**Aim of the task**
Copy out the complete listing, word for word.

_ _ _ _ _ _ _

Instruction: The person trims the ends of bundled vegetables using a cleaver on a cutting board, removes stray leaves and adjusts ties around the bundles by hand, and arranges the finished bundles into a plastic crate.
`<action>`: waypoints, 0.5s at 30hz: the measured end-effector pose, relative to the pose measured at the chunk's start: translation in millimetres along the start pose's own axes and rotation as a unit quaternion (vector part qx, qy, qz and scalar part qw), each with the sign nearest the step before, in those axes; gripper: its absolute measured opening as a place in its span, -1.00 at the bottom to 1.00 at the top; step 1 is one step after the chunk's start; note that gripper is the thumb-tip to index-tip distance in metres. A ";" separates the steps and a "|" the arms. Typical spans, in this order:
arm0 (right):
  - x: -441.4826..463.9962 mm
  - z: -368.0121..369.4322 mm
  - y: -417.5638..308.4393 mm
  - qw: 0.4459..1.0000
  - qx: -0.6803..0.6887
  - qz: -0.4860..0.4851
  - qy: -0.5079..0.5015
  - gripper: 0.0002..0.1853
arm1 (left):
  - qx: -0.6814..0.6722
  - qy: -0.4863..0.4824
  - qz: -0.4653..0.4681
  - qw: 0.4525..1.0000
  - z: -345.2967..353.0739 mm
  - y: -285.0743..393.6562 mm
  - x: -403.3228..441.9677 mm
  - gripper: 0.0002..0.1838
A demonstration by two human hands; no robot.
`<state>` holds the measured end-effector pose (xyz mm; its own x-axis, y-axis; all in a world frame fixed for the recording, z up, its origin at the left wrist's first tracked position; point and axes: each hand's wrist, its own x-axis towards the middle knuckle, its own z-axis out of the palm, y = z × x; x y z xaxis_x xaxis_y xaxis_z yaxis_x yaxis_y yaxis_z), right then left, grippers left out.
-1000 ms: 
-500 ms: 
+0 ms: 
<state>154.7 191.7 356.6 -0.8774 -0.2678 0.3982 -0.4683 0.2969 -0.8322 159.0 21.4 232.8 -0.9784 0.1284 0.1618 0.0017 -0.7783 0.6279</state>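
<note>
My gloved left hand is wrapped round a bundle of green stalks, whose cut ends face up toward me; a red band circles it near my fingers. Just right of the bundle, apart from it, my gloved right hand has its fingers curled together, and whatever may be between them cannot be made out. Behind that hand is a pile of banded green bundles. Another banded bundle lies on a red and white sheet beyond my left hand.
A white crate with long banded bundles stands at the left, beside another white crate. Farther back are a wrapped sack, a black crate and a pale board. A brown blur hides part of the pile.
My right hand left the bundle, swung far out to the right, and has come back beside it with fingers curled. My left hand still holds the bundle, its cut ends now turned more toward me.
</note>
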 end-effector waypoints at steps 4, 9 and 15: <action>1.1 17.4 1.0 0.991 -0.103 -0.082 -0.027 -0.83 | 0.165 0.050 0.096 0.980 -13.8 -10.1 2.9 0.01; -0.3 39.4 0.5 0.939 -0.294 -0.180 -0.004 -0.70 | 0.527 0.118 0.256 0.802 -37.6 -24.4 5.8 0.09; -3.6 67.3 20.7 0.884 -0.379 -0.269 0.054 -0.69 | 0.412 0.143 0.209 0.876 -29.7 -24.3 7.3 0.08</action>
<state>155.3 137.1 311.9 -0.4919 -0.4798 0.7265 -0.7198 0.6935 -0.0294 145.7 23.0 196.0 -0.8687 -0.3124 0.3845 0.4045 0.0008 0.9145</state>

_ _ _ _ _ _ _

**Result of the task**
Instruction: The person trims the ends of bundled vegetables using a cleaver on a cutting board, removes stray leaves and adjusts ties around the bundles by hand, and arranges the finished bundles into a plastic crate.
`<action>`: waypoints, 0.5s at 30hz: the measured end-effector pose, relative to the pose measured at the chunk's start: translation in millimetres along the start pose's own axes and rotation as a unit quaternion (vector part qx, qy, qz and scalar part qw), each with the sign nearest the step before, in those axes; gripper: its absolute measured opening as a place in its span, -1.00 at the bottom to 1.00 at the top; step 1 is one step after the chunk's start; note that gripper is the thumb-tip to index-tip distance in metres. A ";" separates the steps and a "|" the arms. Typical spans, in this order:
arm0 (right):
  - x: -441.4826..463.9962 mm
  - z: -368.0121..369.4322 mm
  - y: -417.5638..308.4393 mm
  - qw: 0.4459..1.0000
  - qx: -0.6803..0.6887
  - qz: -0.4860..0.4851
  - qy: -0.5079..0.5015
  - gripper: 0.0002..0.1853
arm1 (left):
  - qx: -0.6814..0.6722
  - qy: -0.4863..0.4824
  - qz: -0.4653..0.4681
  - qw: 0.4525..1.0000
  - z: -345.2967..353.0739 mm
  - y: -285.0743..393.6562 mm
  - x: -403.3228..441.9677 mm
  - gripper: 0.0002..0.1838
A demonstration by two human hands; no robot.
`<state>` holds the measured end-effector pose (xyz mm; its own x-axis, y-axis; all in a world frame fixed for the recording, z up, its origin at the left wrist's first tracked position; point and axes: each hand's wrist, its own x-axis towards the middle knuckle, its own z-axis out of the palm, y = z × x; x y z xaxis_x xaxis_y xaxis_z yaxis_x yaxis_y yaxis_z), right then left, grippers left out.
-1000 ms: 
-500 ms: 
+0 ms: 
<state>154.7 191.7 356.6 -0.8774 -0.2678 0.3982 -0.4683 0.2969 -0.8322 159.0 21.4 232.8 -0.9784 0.1284 0.1618 0.0017 -0.7783 0.6279</state>
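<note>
My gloved left hand is wrapped round a bundle of green stalks, whose cut ends face up toward me; a red band circles it near my fingers. Just right of the bundle, apart from it, my gloved right hand has its fingers curled together, and whatever may be between them cannot be made out. Behind that hand is a pile of banded green bundles. Another banded bundle lies on a red and white sheet beyond my left hand.
A white crate with long banded bundles stands at the left, beside another white crate. Farther back are a wrapped sack, a black crate and a pale board. A brown blur hides part of the pile.
My right hand left the bundle, swung far out to the right, and has come back beside it with fingers curled. My left hand still holds the bundle, its cut ends now turned more toward me.
</note>
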 end-effector waypoints at steps 4, 9 and 15: <action>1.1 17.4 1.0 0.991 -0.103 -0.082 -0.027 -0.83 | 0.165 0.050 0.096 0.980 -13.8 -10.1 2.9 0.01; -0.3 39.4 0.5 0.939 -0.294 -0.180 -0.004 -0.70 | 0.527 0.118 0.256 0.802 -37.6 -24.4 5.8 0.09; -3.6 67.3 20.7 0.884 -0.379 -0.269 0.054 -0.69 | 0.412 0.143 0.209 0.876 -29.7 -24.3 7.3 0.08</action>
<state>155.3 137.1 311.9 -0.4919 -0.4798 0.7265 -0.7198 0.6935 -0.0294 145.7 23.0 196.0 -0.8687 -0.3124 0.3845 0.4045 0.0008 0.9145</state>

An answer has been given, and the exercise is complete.